Never work with children or animals, they say, and McGee was reminded of this trite-but-true statement as he had to, by way of a series of complicated, semaphoric handgestures, coax the child into speaking. The child leaned forward, his sticky lips parting audibly before the microphone, and said:
−Hi, I’d just like to—
−Can you explain to me— to us, as I’m sure we’re all a little confused— why exactly you decided to attack the guards who were just doing their jobs in such a way?
The child paused. His fingers drummed on the tabletop.
−I— uhm. I— I felt that my friend was— was being handled in an— an unfair way. The child’s voice was like a cacophony of bees buzzing, his vowels and consonants merging into each other as he spoke.
−Even if that were so, don’t you think calling a routine series of arrests police brutality— especially in light of what’s currently happening and has happened abroad— is a tad harsh?
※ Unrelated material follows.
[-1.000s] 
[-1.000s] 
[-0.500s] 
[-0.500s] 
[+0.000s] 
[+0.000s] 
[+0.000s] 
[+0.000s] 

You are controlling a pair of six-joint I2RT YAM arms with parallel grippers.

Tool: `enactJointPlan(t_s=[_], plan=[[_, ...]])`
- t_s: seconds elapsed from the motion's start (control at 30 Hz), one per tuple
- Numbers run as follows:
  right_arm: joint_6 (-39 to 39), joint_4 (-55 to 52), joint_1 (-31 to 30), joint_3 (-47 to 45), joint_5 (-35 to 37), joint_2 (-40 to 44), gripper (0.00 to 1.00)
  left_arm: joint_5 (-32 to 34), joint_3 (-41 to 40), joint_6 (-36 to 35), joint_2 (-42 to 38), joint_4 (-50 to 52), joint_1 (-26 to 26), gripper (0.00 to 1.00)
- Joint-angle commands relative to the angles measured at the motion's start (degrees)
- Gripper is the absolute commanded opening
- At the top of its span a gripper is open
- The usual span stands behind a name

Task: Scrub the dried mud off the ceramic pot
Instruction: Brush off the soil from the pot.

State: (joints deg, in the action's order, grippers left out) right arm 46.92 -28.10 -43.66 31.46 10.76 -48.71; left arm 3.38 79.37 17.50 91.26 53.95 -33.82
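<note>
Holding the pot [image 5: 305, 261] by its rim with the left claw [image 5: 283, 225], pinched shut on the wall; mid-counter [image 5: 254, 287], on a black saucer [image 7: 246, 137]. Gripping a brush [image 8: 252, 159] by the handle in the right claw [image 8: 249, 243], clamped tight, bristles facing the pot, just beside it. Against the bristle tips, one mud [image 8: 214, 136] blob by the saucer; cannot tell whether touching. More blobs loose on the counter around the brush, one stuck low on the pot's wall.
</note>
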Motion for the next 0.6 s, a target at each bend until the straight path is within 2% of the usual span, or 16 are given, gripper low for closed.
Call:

−Yes, I— I regret my actions, I do sincerely, and I’d just like to apologise to everyone I may have upset.
−Well that seems— McGee’s eye was caught by Elaine, standing at the window, holding a phone in her hand and imitating explosions.
She mouthed: Keep. Him. On. McGee nodded, imperceptibly enough that the child didn’t notice, not that they ever do, so wrapped up in their superficial lives.
−Don’t you think it was quite insensitive actually?
−Yes. I— I understand now that I hurt quite a lot of people. I didn’t mean to.
The child veered off his personal script, his eyes lighting up as he formulated a dizzying series of improvisations, sure to absolve him in the eyes of the public. −I don’t even understand police brutality as a— as a thing, so— so maybe I was just confused by what was happening. There was a lot of shouting and running and I just got caught up in it all and I don’t even really know what it means.
−I’m sure the fact that you were drunk added to the general sense of confusion?
−I wasn’t really drunk. But yes, it could have impaired— impaired my sense of judgement. I just want people to know that I’m really sorry.
−Even so, McGee continued, new avenues to elongate the conversation spreading through his mind, −do you accept responsibility that what you did, drunk or not, was completely abhorrent? Reprehensible?
−Yes, I do. I’m just here to say that I’m—
−And would you like to apologise, first, to An Garda Siochana, who you’ve no doubt hurt through your actions, and maybe anyone who has suffered at the hands of police brutality who may be listening today?
−Yes. I’m just here to say that I’m very so—
−Because it’s a very serious thing, to accuse someone of something like that. It could ruin their lives. You do understand that, don’t you?
−Yes. I’d like to say that I’m—
−And an apology will at least help mitigate some of the backlash that is inevitably going to come your way, be it from university or future employment. You do take responsibility for how your actions may affect your future prospects?
―Yes, and I’m—
―Because there will— and should be— repercussions for your actions. It’s very damaging stuff, what you said, and it would be a shame if your future ambitions were to suffer because of your thoughtless actions.
The child nodded. McGee looked up at the clock. It was nearly time for another advertisement, then to announce the winner of the raffle. Enough time for one song, if only this child would stop prattling on.
−Yes, I do. That’s why I’d like to say I’m very sorry for everything I’ve done. It was wrong of me, and I’d like to let everyone know I’m very sorry for the hurt I’ve— I’ve caused everyone.
−Well I suppose that goes some way towards helping your case. Hopefully some of the backlash is softened by your apology.
−Yes. I certainly won’t be doing that again.